> [Task details] A verbatim copy of the full data, with no pictures, is the expected answer.

> [Given material]
+++
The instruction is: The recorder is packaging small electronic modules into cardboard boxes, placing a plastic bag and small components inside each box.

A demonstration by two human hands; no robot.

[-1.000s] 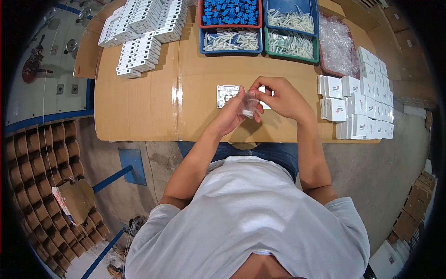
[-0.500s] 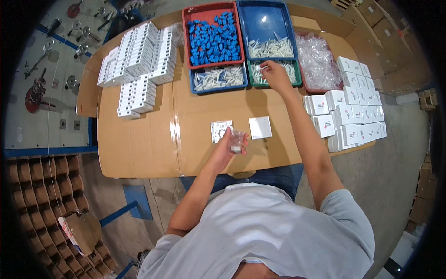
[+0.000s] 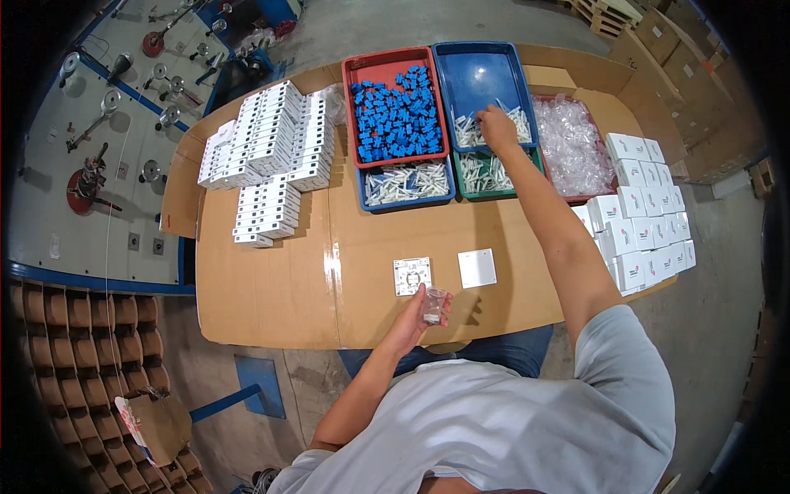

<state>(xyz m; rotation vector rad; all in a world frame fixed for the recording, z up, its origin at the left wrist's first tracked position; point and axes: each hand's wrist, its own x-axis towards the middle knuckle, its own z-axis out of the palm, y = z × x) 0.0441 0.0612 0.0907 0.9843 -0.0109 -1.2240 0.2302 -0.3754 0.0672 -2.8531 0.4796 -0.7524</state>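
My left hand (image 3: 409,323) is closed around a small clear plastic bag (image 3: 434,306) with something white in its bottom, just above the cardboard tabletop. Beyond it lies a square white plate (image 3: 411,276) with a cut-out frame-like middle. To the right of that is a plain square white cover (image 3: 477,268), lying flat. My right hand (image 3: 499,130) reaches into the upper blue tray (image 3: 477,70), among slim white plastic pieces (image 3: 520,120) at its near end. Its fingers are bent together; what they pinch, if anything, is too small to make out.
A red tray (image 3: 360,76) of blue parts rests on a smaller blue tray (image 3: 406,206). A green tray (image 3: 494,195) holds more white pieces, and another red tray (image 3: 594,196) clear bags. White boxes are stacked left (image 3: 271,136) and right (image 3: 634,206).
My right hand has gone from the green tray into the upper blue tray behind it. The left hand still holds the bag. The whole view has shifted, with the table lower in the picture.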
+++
> [Answer for the task]
The instruction is: The recorder is packaging small electronic modules into cardboard boxes, placing a plastic bag and small components inside each box.

A demonstration by two human hands; no robot.

[-1.000s] 
[-0.500s] 
[+0.000s] 

<state>(xyz m; rotation vector rad; all in a world frame fixed for the recording, z up, its origin at the left wrist's first tracked position; point and axes: each hand's wrist, its own x-axis towards the middle knuckle, its own z-axis out of the palm, y = z × x) 0.0441 0.0612 0.0907 0.9843 -0.0109 -1.2240 0.2302 -0.3754 0.0672 -2.8531 0.4796 -0.7524</state>
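My left hand (image 3: 409,323) is closed around a small clear plastic bag (image 3: 434,306) with something white in its bottom, just above the cardboard tabletop. Beyond it lies a square white plate (image 3: 411,276) with a cut-out frame-like middle. To the right of that is a plain square white cover (image 3: 477,268), lying flat. My right hand (image 3: 499,130) reaches into the upper blue tray (image 3: 477,70), among slim white plastic pieces (image 3: 520,120) at its near end. Its fingers are bent together; what they pinch, if anything, is too small to make out.
A red tray (image 3: 360,76) of blue parts rests on a smaller blue tray (image 3: 406,206). A green tray (image 3: 494,195) holds more white pieces, and another red tray (image 3: 594,196) clear bags. White boxes are stacked left (image 3: 271,136) and right (image 3: 634,206).
My right hand has gone from the green tray into the upper blue tray behind it. The left hand still holds the bag. The whole view has shifted, with the table lower in the picture.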

The response has been given in full.